What the task requires
You are asked to repeat the listing word for word and to leave out its pictures.

+++

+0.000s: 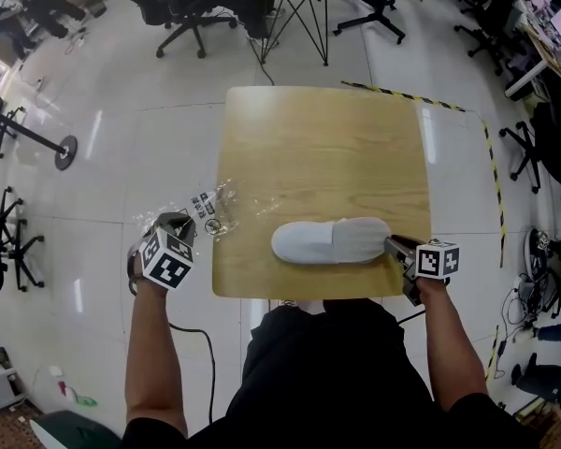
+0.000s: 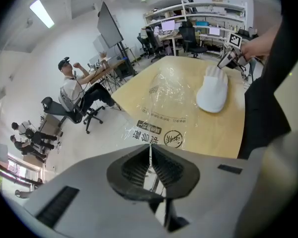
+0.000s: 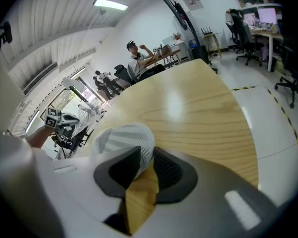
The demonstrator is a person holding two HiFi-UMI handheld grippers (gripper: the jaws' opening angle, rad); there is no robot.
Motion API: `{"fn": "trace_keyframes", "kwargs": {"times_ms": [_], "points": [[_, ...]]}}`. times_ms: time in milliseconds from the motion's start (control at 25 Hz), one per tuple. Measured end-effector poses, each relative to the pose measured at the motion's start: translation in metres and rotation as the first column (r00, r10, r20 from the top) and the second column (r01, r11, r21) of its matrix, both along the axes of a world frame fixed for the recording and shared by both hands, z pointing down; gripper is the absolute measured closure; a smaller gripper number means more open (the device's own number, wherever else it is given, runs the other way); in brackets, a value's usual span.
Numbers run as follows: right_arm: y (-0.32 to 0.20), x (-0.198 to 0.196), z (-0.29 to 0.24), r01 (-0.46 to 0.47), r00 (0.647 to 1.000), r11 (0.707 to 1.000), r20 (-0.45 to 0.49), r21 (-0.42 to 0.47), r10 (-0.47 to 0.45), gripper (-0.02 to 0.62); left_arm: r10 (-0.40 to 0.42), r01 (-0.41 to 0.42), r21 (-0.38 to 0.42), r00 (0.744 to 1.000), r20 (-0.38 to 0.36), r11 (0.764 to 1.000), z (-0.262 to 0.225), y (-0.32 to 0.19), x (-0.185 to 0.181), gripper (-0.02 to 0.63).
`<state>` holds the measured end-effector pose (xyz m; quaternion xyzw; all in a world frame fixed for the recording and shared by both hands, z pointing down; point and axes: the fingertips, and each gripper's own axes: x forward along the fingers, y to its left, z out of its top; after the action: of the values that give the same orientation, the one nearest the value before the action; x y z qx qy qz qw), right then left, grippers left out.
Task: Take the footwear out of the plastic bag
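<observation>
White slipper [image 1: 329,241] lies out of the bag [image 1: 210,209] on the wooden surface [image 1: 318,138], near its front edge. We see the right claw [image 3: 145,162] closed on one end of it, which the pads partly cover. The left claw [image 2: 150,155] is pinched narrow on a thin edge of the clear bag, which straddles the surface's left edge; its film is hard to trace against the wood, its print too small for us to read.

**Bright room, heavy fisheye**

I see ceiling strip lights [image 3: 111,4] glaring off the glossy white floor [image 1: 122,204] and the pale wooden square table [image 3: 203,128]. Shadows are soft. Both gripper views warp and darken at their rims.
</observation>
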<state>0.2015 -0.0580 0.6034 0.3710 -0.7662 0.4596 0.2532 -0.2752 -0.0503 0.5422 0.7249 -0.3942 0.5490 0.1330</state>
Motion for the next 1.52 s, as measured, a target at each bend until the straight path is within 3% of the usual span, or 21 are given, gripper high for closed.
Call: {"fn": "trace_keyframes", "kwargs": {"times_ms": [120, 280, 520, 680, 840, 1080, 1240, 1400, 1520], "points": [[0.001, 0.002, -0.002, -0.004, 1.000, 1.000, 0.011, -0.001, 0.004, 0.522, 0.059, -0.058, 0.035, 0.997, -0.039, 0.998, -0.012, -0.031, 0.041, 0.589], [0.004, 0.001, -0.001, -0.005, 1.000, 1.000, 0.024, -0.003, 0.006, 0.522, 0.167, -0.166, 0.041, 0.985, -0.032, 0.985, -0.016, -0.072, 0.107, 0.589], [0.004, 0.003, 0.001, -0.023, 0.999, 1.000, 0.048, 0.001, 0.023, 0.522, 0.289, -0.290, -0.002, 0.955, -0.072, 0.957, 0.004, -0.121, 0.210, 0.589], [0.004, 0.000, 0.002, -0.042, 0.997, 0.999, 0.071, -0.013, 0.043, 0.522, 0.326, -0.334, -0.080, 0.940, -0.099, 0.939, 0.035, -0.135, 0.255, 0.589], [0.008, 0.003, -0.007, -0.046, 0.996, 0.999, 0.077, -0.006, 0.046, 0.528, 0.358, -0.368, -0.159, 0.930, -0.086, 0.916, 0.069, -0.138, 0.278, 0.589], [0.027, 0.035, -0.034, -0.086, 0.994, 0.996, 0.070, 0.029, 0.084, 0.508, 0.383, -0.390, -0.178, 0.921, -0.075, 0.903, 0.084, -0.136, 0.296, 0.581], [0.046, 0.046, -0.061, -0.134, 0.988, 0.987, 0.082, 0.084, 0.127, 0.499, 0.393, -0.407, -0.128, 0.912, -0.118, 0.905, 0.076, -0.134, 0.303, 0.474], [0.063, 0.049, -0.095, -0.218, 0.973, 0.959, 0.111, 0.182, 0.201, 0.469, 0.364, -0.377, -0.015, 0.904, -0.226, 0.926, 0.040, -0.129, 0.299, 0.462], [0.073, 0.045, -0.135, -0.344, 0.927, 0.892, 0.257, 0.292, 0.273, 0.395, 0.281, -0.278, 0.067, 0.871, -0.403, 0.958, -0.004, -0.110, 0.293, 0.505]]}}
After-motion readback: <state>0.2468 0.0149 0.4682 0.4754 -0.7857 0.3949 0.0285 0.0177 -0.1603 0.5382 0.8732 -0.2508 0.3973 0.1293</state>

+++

Exercise solution
+0.000s: 
+0.000s: 
+0.000s: 
The demonstrator is a person holding two HiFi-UMI handheld grippers (gripper: the jaws' opening angle, rad); there is no robot.
Motion API: `{"fn": "trace_keyframes", "kwargs": {"times_ms": [_], "points": [[_, ...]]}}`. times_ms: time in milliseconds from the motion's start (control at 25 Hz), one per tuple. Measured end-effector poses, each relative to the pose measured at the motion's start: translation in metres and rotation as the first column (r00, r10, r20 from the top) and the second column (r01, r11, r21) of its matrix, both along the axes of a world frame fixed for the recording and shared by both hands, z pointing down; gripper is the absolute measured closure; a smaller gripper number means more open (the device's own number, wherever else it is given, runs the other way); in brackets, a value's usual span.
Numbers run as follows: right_arm: y (-0.32 to 0.20), x (-0.198 to 0.196), z (-0.29 to 0.24), r01 (-0.46 to 0.47), r00 (0.647 to 1.000), r11 (0.707 to 1.000), r20 (-0.45 to 0.49), r21 (-0.42 to 0.47), r10 (-0.47 to 0.45), gripper (-0.02 to 0.62); left_arm: r10 (-0.40 to 0.42), r01 (-0.41 to 0.42), r21 (-0.38 to 0.42), r00 (0.744 to 1.000), r20 (-0.38 to 0.36), r11 (0.764 to 1.000), z (-0.262 to 0.225), y (-0.32 to 0.19), x (-0.185 to 0.181), gripper (-0.02 to 0.63).
`<state>` holds the measured end-effector pose (xyz m; quaternion xyzw; all in a world frame fixed for the recording and shared by both hands, z pointing down; point and axes: the fingertips, and each gripper's own axes: x forward along the fingers, y to its left, z out of its top; after the action: of the values that give the same orientation, the one nearest the value before the action; x y z qx qy qz qw), right then left, grippers left out.
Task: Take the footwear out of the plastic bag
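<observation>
White slipper [image 1: 329,241] lies out of the bag [image 1: 210,209] on the wooden surface [image 1: 318,138], near its front edge. We see the right claw [image 3: 145,162] closed on one end of it, which the pads partly cover. The left claw [image 2: 150,155] is pinched narrow on a thin edge of the clear bag, which straddles the surface's left edge; its film is hard to trace against the wood, its print too small for us to read.

**Bright room, heavy fisheye**

I see ceiling strip lights [image 3: 111,4] glaring off the glossy white floor [image 1: 122,204] and the pale wooden square table [image 3: 203,128]. Shadows are soft. Both gripper views warp and darken at their rims.
</observation>
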<state>0.2015 -0.0580 0.6034 0.3710 -0.7662 0.4596 0.2532 -0.2752 -0.0503 0.5422 0.7249 -0.3942 0.5490 0.1330</state>
Motion for the next 1.52 s, as measured, a target at each bend until the straight path is within 3% of the usual span, or 21 are given, gripper high for closed.
Call: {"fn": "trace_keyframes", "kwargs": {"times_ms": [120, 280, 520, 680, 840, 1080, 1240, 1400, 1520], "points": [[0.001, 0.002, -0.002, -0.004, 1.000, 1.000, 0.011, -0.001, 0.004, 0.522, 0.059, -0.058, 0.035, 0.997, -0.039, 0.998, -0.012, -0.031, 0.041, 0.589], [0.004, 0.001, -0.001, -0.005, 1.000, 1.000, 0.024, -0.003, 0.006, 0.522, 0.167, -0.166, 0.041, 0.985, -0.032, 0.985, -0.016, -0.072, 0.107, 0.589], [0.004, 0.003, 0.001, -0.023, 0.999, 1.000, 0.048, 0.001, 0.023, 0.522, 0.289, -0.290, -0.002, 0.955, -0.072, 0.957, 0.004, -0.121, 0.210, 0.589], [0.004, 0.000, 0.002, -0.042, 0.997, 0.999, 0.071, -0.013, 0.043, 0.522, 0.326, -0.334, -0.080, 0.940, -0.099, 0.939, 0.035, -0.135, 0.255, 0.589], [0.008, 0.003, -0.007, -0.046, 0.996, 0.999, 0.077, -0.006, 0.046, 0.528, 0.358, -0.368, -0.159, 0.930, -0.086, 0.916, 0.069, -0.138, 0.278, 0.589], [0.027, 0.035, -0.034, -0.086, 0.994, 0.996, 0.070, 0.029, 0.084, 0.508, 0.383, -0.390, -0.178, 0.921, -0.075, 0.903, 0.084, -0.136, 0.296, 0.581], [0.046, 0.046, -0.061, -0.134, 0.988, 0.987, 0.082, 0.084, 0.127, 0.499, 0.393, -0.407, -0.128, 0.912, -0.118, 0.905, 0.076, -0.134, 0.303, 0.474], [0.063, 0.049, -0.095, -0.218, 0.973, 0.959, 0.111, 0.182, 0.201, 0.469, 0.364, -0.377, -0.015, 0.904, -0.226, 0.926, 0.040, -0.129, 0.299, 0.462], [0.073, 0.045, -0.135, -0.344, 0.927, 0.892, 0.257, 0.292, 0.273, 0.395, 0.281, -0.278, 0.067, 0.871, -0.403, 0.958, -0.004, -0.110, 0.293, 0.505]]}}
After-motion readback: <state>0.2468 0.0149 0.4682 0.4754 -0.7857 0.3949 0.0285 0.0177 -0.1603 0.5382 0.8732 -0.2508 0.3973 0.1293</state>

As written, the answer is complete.